Well, it is officially Rest Week. That’s right; rest and recovery for my legs. I still have short workouts, but I have permission to cut any and every workout short if I feel any pain. I basically get permission to be a lazy turd this week.
Oh my! Is that a pain in my little toe? I best be walking then.
Last night I had a 35 minute run on my schedule with the description “speed is irrelevant”. I love these runs. I can go really slow and just enjoy the weather and my surroundings instead of focusing on the run itself. Got the run knocked out and then went in search of food.
We’ve all heard the expression “You are what you eat.” Basically if you eat crap you are crap.
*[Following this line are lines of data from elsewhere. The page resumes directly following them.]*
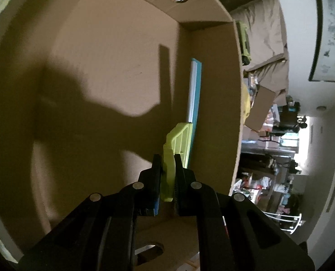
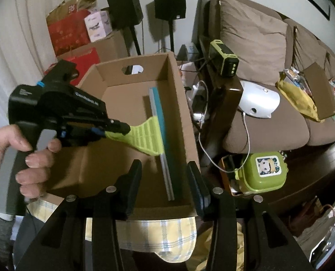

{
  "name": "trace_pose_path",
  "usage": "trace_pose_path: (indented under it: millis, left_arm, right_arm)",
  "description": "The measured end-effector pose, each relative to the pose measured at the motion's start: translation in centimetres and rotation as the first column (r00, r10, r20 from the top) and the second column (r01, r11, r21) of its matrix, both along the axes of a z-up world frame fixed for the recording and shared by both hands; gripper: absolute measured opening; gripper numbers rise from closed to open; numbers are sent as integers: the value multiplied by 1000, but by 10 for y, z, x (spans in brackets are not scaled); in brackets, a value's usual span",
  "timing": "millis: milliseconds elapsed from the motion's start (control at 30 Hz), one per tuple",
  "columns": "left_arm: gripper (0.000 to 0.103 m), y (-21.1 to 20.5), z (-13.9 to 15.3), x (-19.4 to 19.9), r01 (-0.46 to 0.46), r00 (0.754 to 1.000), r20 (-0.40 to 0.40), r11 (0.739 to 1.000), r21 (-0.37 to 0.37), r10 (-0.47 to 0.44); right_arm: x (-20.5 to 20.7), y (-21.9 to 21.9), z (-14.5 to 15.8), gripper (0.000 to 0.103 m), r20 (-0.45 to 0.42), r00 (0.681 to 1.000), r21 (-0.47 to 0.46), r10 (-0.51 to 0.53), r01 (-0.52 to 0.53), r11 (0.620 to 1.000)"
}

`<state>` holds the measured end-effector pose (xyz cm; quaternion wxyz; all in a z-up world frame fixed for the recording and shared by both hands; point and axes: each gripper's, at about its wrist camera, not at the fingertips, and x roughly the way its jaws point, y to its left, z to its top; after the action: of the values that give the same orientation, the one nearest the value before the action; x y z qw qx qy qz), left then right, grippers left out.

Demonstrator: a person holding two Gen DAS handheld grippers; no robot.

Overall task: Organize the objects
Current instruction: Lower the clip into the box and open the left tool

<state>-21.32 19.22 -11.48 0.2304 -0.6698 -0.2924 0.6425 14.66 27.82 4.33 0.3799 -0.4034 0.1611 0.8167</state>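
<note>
- The left hand-held gripper (image 1: 167, 180) is closed on the lime-green handle of a squeegee (image 2: 145, 135); the handle sits clamped between the two fingers in the left wrist view.
- The squeegee is inside an open cardboard box (image 2: 183, 117). Its handle runs out from the left hand-held gripper toward the box's right-hand wall, and its long teal blade (image 2: 161, 122) lies alongside that wall, running from the near end of the box toward the far end.
- Whether the blade rests fully on the box floor or is just above it cannot be told from either view; it appears close against the wall.
- The right hand-held gripper (image 2: 165, 185) stands open and holds nothing. It hovers at the near edge of the box, with the near end of the blade showing between its fingers.
- Judgement: the squeegee is being placed in the box, and the deciding relation is the blade's long axis, parallel to the right wall. The left side has the tool; the right is nearer the blade's free end but is not engaged.
- Judgement: release looks near, provided the blade settles flat.
- Outside the box, a green lunch box (image 2: 262, 171) and a sofa (image 2: 269, 131) lie to the right, well apart from the work.
</note>
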Motion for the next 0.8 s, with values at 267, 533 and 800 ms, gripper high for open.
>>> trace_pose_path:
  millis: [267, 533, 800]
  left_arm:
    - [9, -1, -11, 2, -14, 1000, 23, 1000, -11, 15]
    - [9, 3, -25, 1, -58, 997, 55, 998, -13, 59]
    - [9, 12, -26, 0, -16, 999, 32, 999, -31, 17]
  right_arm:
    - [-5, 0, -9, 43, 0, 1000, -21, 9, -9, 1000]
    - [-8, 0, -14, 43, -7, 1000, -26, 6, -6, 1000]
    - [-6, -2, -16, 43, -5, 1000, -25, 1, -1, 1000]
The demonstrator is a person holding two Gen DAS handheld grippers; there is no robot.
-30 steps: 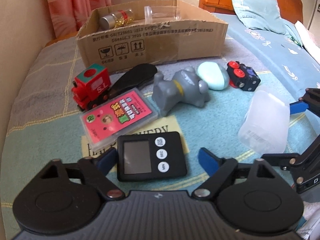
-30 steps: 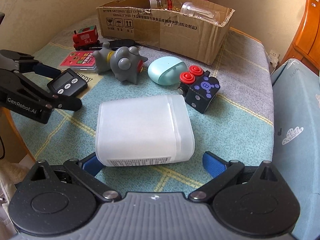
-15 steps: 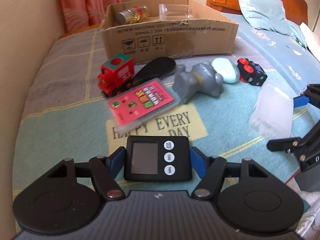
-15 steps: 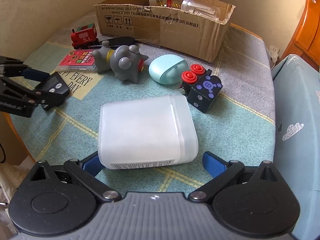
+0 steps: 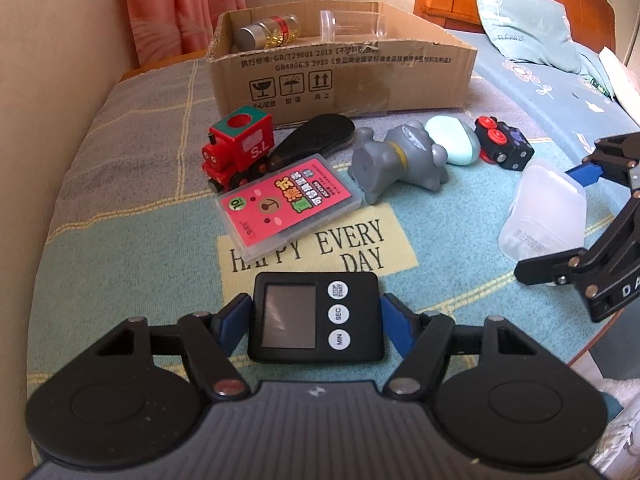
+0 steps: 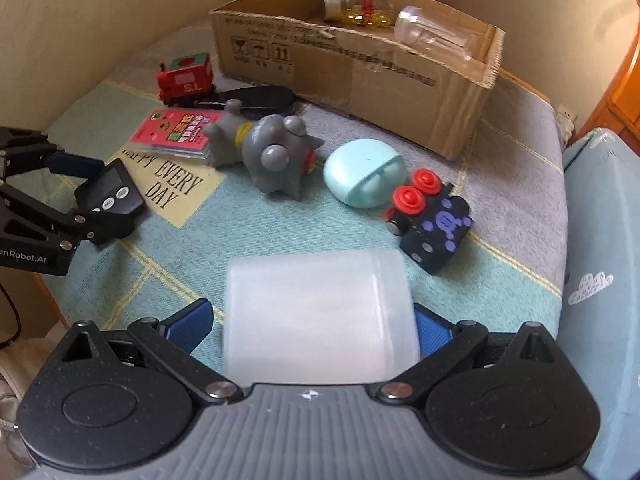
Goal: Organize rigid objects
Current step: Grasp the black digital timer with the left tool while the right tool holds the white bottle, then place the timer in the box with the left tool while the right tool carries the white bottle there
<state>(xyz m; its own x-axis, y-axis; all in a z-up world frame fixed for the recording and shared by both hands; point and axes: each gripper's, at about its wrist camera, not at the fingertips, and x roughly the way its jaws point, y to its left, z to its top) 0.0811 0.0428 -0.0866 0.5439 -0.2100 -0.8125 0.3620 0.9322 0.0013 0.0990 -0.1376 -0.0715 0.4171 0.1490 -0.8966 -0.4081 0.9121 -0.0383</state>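
Note:
A black digital timer (image 5: 304, 316) sits between the blue pads of my left gripper (image 5: 314, 312), which press on its two sides while the jaws are opening slightly. The right wrist view shows the same timer (image 6: 110, 194) in the left gripper (image 6: 106, 196) at the table's left edge. A translucent white plastic box (image 6: 316, 312) lies deep between the fingers of my right gripper (image 6: 312, 320), which is open with a small gap at the left pad. A cardboard box (image 5: 348, 76) at the back holds a capsule bottle (image 5: 268, 34) and a clear tube (image 5: 352, 24).
On the cloth in front of the cardboard box lie a red toy train (image 5: 236, 148), a black oval piece (image 5: 316, 138), a pink card case (image 5: 288, 200), a grey toy animal (image 5: 400, 160), a mint case (image 5: 452, 140) and a black cube with red buttons (image 5: 504, 148). A bed stands to the right.
My left gripper closed its jaws onto the timer, which had lain free between them. My right gripper moved forward, so the white box now sits deeper between its fingers.

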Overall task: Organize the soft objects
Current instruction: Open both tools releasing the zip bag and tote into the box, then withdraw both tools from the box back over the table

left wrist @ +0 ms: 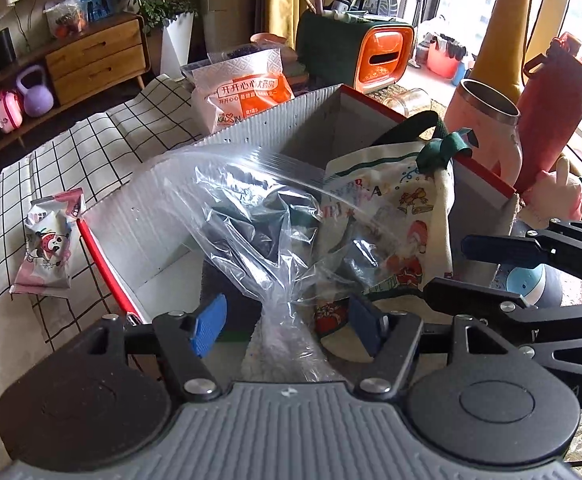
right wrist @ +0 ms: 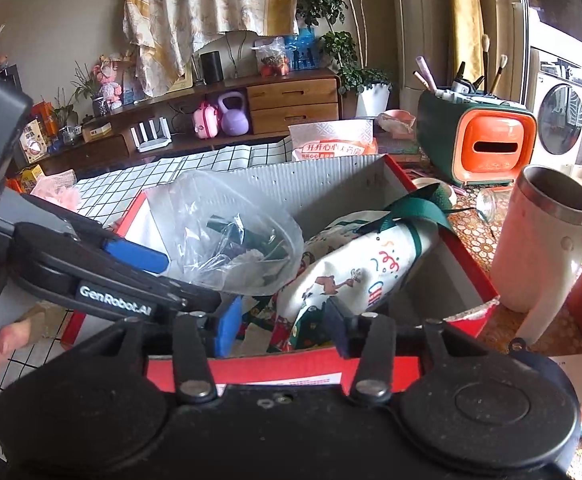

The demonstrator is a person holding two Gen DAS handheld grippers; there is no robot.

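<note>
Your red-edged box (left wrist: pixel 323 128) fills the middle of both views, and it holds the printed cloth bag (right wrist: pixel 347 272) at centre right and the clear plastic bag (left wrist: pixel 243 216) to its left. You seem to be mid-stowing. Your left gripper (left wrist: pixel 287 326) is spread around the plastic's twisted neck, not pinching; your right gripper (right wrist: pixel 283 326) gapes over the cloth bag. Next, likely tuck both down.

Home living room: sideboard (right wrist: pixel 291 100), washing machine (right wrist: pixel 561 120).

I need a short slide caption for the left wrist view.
Clear plastic bag and printed cloth bag inside a red cardboard box.
</note>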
Since I’ve already been given permission to be a lazy turd this week; I found it fitting to actually become crap. I threw down some skillet cheesburgers, made some tater tots, and didn’t even look twice at a vegetable. I even ran by the liquor store and picked up some New Belgium Blue Paddle beer. This is one of my all time favorites from the New Belgium brewery in Fort Collins. Someday I plan on working at the brewery so that I can swim in the Blue Paddle if I want too. I’m sure swimming in the beer is totally against the rules, but it’s kind of like when you are a kid and you want a certain piece of candy, so you lick it to claim it.
I swam in the Blue Paddle! It’s all mine! It would get me fired, but totally worth it.
Rick got home from work, looked at my greasy crappy dinner, found the Blue Paddle and exclaimed: “Honey, I love you!”
Blue Paddle-it’s the only way to the heart.
I digress so easily. The reason behind all of this rest and recovery is for one thing. The Run Test. I have the dreaded run test on my schedule this weekend. You may have seen me post about this before; well my opinion hasn’t changed. I dislike them. You have a warm up and then run as hard as you can for a certain amount of time. The test is to check your heart rate zones, etc. Now, I’m not a big fan of running really hard for a long period of time, which is why I dislike them. Yes, I do realize that this is a problem and I do not care, I will admit openly and freely to being a big pansy. The run test for this weekend is a little bit different. I only have to “run as hard as I can” for eight minutes. Eight minutes? I can do that. I am going to kick eight minutes ass. I’m going to run two miles in that eight minutes! Ok, QUIT LAUGHING, I’m still going to kick eight minutes ass.